### EXERCISE
You are asked to reproduce the listing exactly and to omit its pictures.

[Start of Attachment]

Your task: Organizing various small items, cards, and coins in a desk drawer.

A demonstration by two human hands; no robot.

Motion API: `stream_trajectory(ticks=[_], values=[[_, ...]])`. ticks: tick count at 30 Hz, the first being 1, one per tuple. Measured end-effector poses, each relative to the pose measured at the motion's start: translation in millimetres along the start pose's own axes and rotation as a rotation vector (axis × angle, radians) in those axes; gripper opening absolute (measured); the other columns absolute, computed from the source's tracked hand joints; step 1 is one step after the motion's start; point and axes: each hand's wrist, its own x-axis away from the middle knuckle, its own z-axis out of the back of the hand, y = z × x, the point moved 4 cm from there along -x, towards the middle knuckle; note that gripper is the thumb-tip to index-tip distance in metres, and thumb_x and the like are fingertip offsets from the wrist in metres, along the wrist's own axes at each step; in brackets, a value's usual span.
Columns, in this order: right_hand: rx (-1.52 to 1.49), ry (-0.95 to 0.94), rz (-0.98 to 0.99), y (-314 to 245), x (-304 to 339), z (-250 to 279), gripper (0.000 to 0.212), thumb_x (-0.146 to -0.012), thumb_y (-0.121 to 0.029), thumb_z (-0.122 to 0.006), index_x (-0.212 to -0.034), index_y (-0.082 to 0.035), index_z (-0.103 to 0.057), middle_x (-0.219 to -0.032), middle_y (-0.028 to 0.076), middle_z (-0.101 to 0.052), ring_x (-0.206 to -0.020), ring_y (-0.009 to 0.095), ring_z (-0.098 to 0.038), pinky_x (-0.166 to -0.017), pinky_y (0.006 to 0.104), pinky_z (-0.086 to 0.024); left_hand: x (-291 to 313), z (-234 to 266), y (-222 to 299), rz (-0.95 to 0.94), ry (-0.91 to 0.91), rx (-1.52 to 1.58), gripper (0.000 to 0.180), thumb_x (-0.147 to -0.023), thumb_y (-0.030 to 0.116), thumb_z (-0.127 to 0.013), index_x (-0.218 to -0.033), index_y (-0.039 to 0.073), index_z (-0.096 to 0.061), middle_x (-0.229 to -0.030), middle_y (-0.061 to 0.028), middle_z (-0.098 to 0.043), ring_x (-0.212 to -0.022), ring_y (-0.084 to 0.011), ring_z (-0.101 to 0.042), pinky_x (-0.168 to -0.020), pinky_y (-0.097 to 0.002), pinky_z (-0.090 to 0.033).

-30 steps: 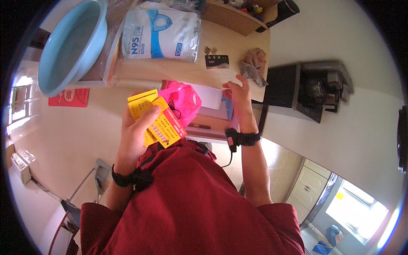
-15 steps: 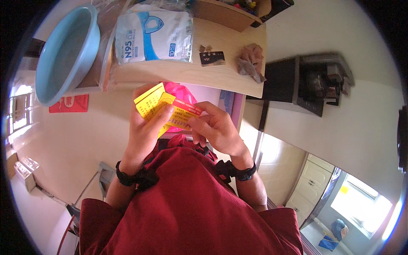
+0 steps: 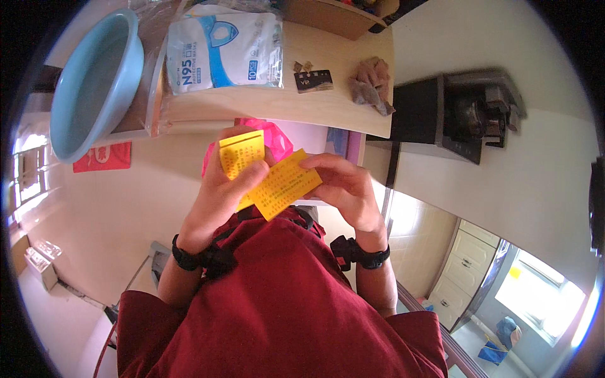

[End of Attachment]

### EXPECTED OUTPUT
Your task: Organizing various small items, cards, and coins in a desk drawer.

A demonstration by two human hands; no robot.

Motion API: `stream_trajectory(ticks=[_], values=[[_, ...]])`. ticks: tick count at 30 Hz, the first being 1, one per tuple. Measured end-effector poses, each relative to the pose measured at the motion's start: translation in millimetres along the start pose's own axes and rotation as a rotation vector (axis × angle, radians) in those axes; gripper opening absolute (measured); the other columns absolute, computed from the source's tracked hand joints; step 1 is one step after the motion's start; point and axes: each hand's wrist, its own x-axis away from the middle knuckle, its own z-axis out of the back of the hand, y = z × x, the point moved 4 cm from there along -x, towards the middle knuckle; note that gripper is the thumb-tip to index-tip distance in metres, and thumb_x and the like are fingertip offsets from the wrist in metres, along the wrist's own axes at each step; in brackets, a value's usual span.
Columns, in this order: right_hand: rx (-1.52 to 1.49), ry (-0.95 to 0.94), rz (-0.98 to 0.99), y (-314 to 245), x (-304 to 339), z (-250 to 279), gripper (0.000 to 0.212), thumb_x (-0.146 to -0.012), thumb_y (-0.121 to 0.029), thumb_z (-0.122 to 0.006), index_x (-0.212 to -0.034), index_y (-0.082 to 0.035), index_z (-0.103 to 0.057), middle_x (-0.219 to -0.032), middle_y (-0.028 to 0.076), middle_z (-0.101 to 0.052), ring_x (-0.206 to -0.020), ring_y (-0.009 to 0.095), ring_z (-0.098 to 0.038), pinky_x (-0.166 to -0.017), pinky_y (0.006 to 0.104), pinky_z (-0.086 to 0.024); left_hand: x (-291 to 313), z (-234 to 266), y (-222 to 299), rz (-0.95 to 0.94), ry (-0.91 to 0.91), rx (-1.52 to 1.58), gripper (0.000 to 0.180), thumb_x (-0.147 to -0.023), thumb_y (-0.030 to 0.116), thumb_z (-0.127 to 0.013), index_x (-0.218 to -0.033), index_y (-0.039 to 0.073), index_z (-0.096 to 0.061), middle_x (-0.229 to -0.030), middle_y (-0.061 to 0.028), middle_z (-0.098 to 0.043), ring_x (-0.212 to -0.022), ring_y (-0.084 to 0.011), ring_z (-0.101 to 0.042), pinky_x (-0.168 to -0.020), pinky_y (-0.097 to 0.002), pinky_z (-0.090 to 0.033).

-30 steps: 
-15 steps: 
+0 steps: 

The output above is the complete answer.